Work to complete. Take every line from the records below that includes the word "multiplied".

Saved data entries
*** Block opens ***

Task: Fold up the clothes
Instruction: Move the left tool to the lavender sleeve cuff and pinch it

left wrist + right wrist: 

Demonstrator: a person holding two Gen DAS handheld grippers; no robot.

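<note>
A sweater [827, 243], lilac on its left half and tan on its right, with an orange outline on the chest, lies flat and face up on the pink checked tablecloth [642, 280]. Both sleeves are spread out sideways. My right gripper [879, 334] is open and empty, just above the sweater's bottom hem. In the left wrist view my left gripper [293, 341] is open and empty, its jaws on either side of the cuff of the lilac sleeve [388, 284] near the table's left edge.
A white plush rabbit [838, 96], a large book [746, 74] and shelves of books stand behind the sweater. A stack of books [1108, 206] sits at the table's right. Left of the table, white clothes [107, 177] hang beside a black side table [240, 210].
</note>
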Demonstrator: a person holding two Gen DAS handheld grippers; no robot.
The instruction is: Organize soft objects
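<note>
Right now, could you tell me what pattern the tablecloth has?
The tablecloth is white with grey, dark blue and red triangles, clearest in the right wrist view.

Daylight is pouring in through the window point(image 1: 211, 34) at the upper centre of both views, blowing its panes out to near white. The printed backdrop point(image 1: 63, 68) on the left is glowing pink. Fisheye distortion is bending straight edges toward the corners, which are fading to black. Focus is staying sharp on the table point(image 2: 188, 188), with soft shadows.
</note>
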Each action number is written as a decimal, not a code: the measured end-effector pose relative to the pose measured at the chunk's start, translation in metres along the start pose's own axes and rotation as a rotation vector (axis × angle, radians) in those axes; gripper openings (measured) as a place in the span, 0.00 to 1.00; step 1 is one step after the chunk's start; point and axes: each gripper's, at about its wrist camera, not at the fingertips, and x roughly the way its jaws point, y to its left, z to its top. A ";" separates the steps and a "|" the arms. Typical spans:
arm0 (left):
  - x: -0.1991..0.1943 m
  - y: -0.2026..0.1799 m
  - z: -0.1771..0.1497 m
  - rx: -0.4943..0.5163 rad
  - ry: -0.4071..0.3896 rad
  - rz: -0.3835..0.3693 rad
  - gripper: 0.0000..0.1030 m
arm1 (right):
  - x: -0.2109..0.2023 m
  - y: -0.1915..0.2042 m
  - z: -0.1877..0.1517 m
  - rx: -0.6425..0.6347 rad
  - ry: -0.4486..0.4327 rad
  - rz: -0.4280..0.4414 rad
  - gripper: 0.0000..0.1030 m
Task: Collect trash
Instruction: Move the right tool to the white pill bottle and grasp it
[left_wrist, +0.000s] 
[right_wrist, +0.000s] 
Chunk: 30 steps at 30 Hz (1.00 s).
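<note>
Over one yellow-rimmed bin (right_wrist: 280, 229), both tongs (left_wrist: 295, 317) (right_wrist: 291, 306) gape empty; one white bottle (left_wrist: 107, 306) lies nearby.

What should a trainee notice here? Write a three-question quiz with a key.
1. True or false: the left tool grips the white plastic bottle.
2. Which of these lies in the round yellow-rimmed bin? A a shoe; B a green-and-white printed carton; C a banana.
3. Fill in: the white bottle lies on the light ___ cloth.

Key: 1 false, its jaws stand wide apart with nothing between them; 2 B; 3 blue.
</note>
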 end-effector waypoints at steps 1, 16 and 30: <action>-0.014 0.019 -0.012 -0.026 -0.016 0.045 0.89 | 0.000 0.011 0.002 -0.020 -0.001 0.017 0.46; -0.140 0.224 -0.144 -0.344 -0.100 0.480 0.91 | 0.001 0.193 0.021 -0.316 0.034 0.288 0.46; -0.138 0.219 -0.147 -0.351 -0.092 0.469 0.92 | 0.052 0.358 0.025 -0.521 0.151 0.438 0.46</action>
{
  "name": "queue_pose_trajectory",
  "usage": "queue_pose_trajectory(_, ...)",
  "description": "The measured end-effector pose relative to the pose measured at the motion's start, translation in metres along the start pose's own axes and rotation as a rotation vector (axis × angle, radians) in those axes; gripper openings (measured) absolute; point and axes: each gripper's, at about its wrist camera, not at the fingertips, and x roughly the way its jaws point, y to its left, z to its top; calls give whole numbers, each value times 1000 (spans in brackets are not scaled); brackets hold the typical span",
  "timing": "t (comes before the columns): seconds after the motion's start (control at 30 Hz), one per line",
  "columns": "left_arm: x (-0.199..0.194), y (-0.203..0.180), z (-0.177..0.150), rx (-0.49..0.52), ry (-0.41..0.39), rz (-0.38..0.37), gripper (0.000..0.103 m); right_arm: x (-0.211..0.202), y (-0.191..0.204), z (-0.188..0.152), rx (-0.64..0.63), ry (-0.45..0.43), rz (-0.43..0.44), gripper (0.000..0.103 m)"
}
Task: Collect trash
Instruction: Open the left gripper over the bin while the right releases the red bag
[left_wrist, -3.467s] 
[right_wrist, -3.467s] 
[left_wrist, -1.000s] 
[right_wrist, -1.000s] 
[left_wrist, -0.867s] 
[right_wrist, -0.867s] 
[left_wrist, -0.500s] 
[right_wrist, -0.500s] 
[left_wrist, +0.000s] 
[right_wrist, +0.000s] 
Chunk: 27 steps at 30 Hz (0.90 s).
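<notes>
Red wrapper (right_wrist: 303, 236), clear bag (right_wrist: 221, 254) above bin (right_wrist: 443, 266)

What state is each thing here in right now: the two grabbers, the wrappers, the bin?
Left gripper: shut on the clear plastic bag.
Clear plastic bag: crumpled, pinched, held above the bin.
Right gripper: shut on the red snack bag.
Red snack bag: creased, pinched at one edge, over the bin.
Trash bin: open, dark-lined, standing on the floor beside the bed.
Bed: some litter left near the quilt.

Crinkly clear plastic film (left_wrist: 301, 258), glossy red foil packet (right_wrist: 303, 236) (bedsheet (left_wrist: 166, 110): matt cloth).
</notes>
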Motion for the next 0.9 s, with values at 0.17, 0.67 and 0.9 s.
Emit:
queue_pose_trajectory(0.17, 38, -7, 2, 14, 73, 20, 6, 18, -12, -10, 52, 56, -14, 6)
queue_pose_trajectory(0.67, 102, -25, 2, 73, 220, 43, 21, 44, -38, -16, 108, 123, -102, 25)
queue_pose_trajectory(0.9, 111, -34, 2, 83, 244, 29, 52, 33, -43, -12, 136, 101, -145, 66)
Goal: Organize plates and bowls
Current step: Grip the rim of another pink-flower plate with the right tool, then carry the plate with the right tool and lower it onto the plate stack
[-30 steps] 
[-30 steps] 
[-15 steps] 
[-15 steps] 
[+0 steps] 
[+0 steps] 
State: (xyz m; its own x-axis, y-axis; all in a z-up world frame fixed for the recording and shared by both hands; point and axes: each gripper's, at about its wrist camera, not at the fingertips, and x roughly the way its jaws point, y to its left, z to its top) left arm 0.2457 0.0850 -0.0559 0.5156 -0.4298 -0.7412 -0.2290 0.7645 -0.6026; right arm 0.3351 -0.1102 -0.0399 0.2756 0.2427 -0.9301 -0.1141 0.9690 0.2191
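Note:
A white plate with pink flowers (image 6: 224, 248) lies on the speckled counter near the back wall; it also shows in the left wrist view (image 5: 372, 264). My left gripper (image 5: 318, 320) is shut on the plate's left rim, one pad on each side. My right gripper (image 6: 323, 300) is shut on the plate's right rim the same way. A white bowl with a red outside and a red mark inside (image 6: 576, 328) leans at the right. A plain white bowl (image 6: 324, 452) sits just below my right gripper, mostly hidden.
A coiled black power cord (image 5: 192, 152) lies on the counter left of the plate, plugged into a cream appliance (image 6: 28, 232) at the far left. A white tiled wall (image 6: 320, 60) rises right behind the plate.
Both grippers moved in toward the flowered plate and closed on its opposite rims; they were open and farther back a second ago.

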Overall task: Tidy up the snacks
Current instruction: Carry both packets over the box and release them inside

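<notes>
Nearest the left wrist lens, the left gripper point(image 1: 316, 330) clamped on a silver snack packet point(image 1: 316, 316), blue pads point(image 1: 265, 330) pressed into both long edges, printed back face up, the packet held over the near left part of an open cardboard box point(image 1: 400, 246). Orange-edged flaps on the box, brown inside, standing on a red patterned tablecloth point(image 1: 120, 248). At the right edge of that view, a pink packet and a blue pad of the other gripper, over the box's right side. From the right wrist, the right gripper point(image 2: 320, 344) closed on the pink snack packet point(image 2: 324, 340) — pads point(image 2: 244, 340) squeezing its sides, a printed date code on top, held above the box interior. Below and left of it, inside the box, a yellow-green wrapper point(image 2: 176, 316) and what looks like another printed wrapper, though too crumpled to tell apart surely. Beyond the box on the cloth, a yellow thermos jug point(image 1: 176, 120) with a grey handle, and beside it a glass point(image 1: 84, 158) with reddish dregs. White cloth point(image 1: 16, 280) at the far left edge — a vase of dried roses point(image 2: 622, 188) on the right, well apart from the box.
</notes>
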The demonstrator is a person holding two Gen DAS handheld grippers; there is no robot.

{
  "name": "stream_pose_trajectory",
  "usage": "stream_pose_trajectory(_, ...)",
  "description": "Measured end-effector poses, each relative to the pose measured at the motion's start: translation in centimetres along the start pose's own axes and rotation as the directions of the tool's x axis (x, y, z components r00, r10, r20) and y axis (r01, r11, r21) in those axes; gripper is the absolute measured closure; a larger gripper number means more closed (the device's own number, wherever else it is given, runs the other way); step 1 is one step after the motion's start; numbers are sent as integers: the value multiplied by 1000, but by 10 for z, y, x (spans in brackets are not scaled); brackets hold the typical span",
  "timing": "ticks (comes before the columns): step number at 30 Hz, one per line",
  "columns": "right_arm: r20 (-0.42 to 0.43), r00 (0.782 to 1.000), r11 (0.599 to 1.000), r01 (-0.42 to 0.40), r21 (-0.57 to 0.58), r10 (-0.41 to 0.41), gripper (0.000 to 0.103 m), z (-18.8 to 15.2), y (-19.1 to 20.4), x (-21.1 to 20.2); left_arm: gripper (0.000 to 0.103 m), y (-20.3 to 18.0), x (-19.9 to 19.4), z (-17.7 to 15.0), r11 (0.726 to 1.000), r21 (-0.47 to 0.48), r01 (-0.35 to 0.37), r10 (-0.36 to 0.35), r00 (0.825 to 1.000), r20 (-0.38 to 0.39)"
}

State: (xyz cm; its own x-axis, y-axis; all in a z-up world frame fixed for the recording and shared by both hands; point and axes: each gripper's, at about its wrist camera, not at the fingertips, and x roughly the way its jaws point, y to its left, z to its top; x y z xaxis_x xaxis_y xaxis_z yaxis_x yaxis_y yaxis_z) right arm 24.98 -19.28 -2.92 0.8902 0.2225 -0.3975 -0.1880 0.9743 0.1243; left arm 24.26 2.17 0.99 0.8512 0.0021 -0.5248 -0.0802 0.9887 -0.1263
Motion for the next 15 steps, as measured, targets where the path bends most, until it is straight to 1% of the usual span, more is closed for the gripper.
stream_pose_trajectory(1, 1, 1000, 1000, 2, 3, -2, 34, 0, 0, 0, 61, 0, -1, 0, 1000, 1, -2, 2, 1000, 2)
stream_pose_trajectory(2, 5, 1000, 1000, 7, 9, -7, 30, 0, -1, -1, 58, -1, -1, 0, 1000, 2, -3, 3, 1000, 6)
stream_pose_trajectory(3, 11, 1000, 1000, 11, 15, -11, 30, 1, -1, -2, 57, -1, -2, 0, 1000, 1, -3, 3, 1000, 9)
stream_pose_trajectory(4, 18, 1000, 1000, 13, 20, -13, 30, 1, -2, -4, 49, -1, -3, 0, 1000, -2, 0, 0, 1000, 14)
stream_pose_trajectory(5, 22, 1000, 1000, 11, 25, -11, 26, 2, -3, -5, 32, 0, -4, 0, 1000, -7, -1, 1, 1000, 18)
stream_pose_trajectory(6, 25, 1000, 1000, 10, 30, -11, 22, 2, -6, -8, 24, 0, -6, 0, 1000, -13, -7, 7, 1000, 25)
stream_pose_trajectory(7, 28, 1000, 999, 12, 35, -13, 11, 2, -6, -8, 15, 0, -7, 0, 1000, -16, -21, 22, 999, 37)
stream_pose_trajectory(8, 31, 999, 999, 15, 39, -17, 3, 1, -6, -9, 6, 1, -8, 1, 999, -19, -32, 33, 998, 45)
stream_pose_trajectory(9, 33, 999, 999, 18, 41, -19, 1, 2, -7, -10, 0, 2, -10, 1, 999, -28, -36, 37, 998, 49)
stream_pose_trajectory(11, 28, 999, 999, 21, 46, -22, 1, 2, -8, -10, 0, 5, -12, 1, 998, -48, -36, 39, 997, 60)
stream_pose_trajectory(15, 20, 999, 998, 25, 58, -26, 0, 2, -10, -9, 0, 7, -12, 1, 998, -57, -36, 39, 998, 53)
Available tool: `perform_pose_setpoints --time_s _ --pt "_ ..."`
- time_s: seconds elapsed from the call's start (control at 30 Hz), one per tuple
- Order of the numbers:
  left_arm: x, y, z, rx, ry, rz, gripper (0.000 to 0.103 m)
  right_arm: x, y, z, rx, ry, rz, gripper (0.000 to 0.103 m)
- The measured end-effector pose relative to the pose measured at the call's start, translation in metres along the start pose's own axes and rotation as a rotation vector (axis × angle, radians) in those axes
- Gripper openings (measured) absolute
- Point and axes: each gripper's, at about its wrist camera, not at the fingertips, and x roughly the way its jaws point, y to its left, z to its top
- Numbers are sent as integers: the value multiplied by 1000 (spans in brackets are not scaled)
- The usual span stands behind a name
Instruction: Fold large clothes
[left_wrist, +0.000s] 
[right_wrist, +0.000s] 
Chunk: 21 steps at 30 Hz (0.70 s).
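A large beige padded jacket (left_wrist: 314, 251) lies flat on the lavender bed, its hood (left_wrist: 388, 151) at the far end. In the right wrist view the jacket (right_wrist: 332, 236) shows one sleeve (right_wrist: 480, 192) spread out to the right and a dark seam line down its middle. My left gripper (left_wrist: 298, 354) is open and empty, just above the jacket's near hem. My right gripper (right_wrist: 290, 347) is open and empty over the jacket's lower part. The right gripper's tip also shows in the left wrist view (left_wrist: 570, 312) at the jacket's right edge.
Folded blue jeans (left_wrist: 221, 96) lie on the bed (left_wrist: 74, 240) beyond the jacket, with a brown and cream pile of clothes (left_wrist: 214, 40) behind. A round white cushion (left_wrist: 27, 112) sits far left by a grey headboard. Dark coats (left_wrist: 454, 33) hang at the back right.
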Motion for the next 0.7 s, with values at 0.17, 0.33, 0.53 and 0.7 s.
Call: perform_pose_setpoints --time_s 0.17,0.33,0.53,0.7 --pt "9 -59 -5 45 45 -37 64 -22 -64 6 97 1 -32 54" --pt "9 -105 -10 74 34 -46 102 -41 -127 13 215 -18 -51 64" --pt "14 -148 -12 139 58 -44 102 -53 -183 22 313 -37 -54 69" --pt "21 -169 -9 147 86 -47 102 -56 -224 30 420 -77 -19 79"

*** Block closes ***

Answer to this exercise.
  "description": "Measured end-effector poses, each relative to the pose measured at the motion's start: translation in centimetres along the start pose's own axes and rotation as the directions of the tool's x axis (x, y, z components r00, r10, r20) and y axis (r01, r11, r21) in those axes; gripper is the absolute measured closure; a larger gripper number means more closed (the device's own number, wherever else it is given, runs the other way); step 1 is one step after the motion's start; numbers are sent as integers: the value multiplied by 1000, but by 10 for z, y, x (spans in brackets are not scaled); brackets hold the typical span",
- Numbers are sent as integers: the value multiplied by 1000 (spans in brackets are not scaled)

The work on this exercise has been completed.